Provider Terms

§1 Validity of the terms

  1. This provider terms apply to all contracts closes with a business-company for the purpose of the §14 BGB about services in conjunction with the Internet, according to the If delivers hard- or software or other goods in conjunction with provider services, the common terms and conditions of will also count.
  2. Business conditions of the client to the contrary are invalid as well as does not disagree its validity explicit and accomplishes the contract.
  3. Agreements differ in individual cases have to be in written form to be valid.

§2 Conclusion- and subject terms of the contract

  1. The extend of provider services of, the payments the customer has to make and, if necessary, other conditions will be defined between and the customer in an individual contract (order). As far as the individual contract refers to a tariff sheet with the agreed, the expressed conditions are part of the contract.
  2. The binding individual contract comes about, because accepts the written order of the customer by sending a countersigned copy of the contract, a written acceptance of the order, or by an interlocking act. The customer is bounded to the order at within two weeks upon the receipt.

§3 Prices and payments

  1. calculates for its provider services one-time, or continuous fees. The amount and the cycle of the fees due to the individual contract. One-time fees are payable on receipt by the customer without deduction for payment.Continuous fees are to prepay quaterly due net, if not explicitly agreed different in the individual contract, after issuing the invoice through
  2. As far as the continuous fees are defined through the agreement about the    degree of utilisation (e.g. MByte transfer-achivement or storage capacity), the fees will not get reduced, if the customer does not, or just partly, occupies the scale of utilisation. If the customer exceeds the agreed scale of utilisation, will charge a top-up fee according to the demand-tariff at the next settlement deadline.
  3. All prices imply the participation at the direct debiting system. In case of another form of payment extra charges in the amount of €4.- per invoice incurred. If cheques or debits get refused by the bank because of causes the client has to argue for, charges a seperated flat rate of €15.-.
  4. All prices are additional purchase tax in legal height.
  5. If the customer defaults with the payments for provider services of, will have the right to deny payable provider services for the customer - particularly to temporarily cancel the provided access to the Internet  – until the default is eliminated. If so, will announce in written form to cancel the Internet access with a constant interim deadline of 10 workdays to eliminate the default. Other legal and contractual rights of due to the customers default stay intact in spite of the refusal of performance.
  6. charges default interest of eight percentage points above the base rate. The assertion of a higher damage caused by delay is reserved.

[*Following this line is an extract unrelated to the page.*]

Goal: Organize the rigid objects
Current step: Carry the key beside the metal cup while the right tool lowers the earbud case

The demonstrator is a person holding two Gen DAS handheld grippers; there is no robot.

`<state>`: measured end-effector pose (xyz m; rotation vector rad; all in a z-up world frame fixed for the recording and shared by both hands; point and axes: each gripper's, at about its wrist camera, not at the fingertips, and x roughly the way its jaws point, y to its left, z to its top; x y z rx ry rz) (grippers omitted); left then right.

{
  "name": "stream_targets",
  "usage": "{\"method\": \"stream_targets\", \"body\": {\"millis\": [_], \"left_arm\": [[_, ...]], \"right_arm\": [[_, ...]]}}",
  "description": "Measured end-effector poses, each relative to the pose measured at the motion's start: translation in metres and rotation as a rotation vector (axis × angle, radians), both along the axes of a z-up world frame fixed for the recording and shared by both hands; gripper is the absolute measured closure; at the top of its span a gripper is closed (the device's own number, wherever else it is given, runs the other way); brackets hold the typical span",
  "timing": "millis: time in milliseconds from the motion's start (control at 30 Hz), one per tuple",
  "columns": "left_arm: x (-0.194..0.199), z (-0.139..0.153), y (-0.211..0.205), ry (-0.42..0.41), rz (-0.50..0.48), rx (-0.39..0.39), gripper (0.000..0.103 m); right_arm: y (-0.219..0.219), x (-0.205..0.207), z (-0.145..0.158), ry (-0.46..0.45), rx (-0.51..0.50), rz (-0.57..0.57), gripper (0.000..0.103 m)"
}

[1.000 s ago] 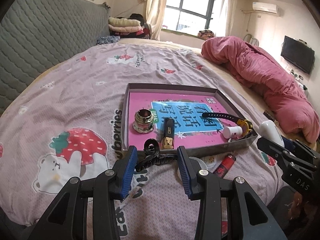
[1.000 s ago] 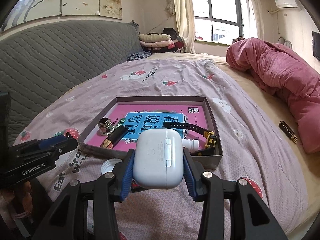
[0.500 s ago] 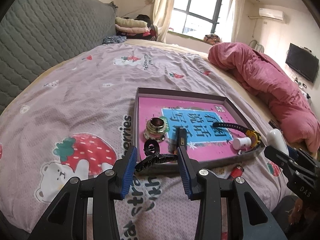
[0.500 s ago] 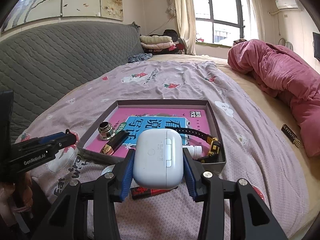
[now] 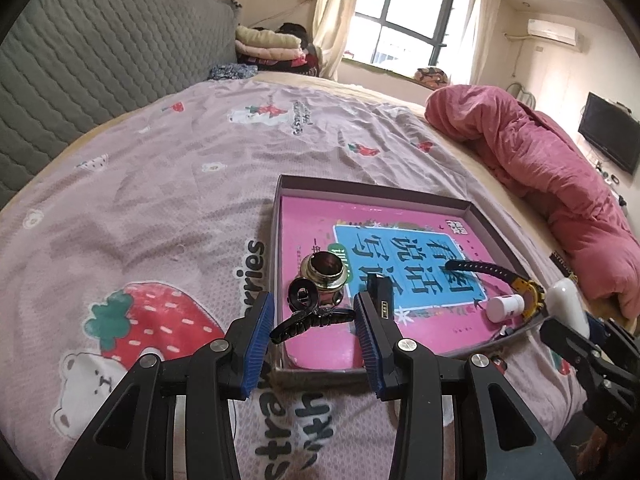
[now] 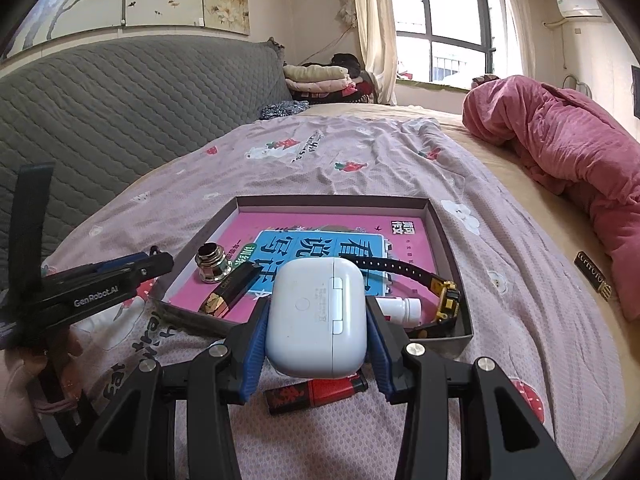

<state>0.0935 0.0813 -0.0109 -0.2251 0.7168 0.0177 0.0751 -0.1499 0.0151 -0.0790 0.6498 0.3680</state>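
Note:
A shallow grey box (image 5: 376, 188) (image 6: 448, 236) with a pink book inside lies on the bed. In it are a metal ring fitting (image 5: 325, 273) (image 6: 211, 268), a black and gold bar (image 5: 380, 289) (image 6: 228, 294), a black and yellow watch (image 5: 496, 276) (image 6: 424, 284) and a small white bottle (image 5: 505, 307) (image 6: 400, 307). My left gripper (image 5: 314, 320) is shut on a black hair claw clip (image 5: 310, 314), held over the box's near left corner. My right gripper (image 6: 316, 320) is shut on a white earbuds case (image 6: 316, 316) (image 5: 566, 304) above the box's near edge.
A red lighter (image 6: 316, 394) lies on the strawberry-print sheet (image 5: 160, 184) just before the box. A small black tag (image 6: 592, 276) lies on the sheet to the right. A pink duvet (image 5: 540, 168) is heaped at the right, and a grey padded headboard (image 6: 120, 100) rises at the left.
Both grippers have moved forward and a little up toward the box, each keeping its object. The clip now hangs over the box's near left corner, and the red lighter shows under the case.

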Motion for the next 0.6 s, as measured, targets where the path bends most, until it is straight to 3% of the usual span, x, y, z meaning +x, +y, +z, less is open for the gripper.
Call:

§4 Changes in tariff and modification of tariff

  1. has the right to adapt the fees and the service descriptions of the agreed demand tariff to the circumstances trough a notice to the customer in writing with a period of pre-announcement of two month at the end of the quater (change in tariff). If the client does not want to continue the contract with the changed tariffs he has the right to cancel it up to the date of the change in tariff.
  2. will be up to modify the contract to a demand tariff with higher scope of services each with the beginning of a calendar month (modification of tariff), if the client applies for this in written form up to the 10. workday of the previous month. The modification of the tariff implies, that the client signs an individual contract about the new demand tariff.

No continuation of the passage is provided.